In large units as yours, I believe this is an unsafe practice to do away with them.

I work in an 18bed CCU in a very busy medical center. We have 2-3 patients most days with at least 1 new orientee with us during the day. We are under new management who has made the brilliant money saving decision to take away our telemetry techs. Of course we do not solely depend on the techs to do all the monitoring, but it does come in quite handy whe your are busy in one of your rooms and your other patient decides to misbehave. We currently have at least 6 phones attached outside rooms which the techs immediately call on when a patient has an arrhythmia. A few of us in the unit have been wondering what is the monitoring situation in other hospitals. Most of us find this upcoming change not to be for the better good of our patients. Is this common practice in all CCU's?

This is an accident waiting to happen. You can't be in 2 places at once and it took a code in our unit and an angry cardiologist to intervene before our concerns were finally taken seriously. If you can't have your pt's monitored remotely, then would it be possible to cross train a secretary? If not, please take this to your quality control officer for a resolution. Good luck!

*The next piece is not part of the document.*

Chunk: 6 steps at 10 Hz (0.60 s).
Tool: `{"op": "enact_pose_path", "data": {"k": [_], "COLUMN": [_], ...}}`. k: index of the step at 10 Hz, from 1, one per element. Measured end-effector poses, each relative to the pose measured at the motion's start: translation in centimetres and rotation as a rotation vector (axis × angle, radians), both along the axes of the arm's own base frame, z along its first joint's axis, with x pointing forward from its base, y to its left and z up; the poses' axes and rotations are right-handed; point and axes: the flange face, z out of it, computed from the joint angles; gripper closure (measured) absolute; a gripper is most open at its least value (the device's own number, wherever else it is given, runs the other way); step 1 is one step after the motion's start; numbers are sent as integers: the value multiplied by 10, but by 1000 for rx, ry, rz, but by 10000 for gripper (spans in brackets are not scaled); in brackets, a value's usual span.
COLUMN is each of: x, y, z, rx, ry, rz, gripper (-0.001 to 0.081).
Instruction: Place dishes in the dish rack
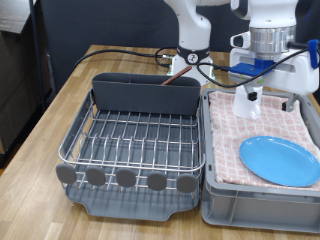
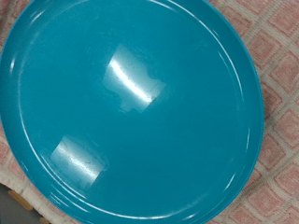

Specializes in ICUs, Tele, etc..

ok don't everyone jump on me on that HIPAA thing and I'm not suggesting or condoning it I'm just saying it's an option. We usually get adjacent rooms as much as possible so we could just roll the chair from one spot to the next in front of the patients room, when we have two patients......now for what i was saying earlier, how bout if your patient is intubated, you can piggyback two simultaneous graphs on one screen in a patients room - the patient in that room and another patient that's in the same unit. You can omit the patient's name on the screen monitor and still not have a problem with full disclosure on the main monitor at the station. REMEMBER I'M NOT SAYING DO IT, I'M JUST SAYING IT CAN BE DONE

Specializes in ICUs, Tele, etc..

One more thing isn't there a charge nurse in most icu's with just one patient usually the ''easiest'' patient, who sits within feet of the unit secretary where the main console for the monitors are, this is where the orders are being processed by both the charge rn at the same time. One other solution is to have the unit secretaries be sent and competencied in ekg monitoring.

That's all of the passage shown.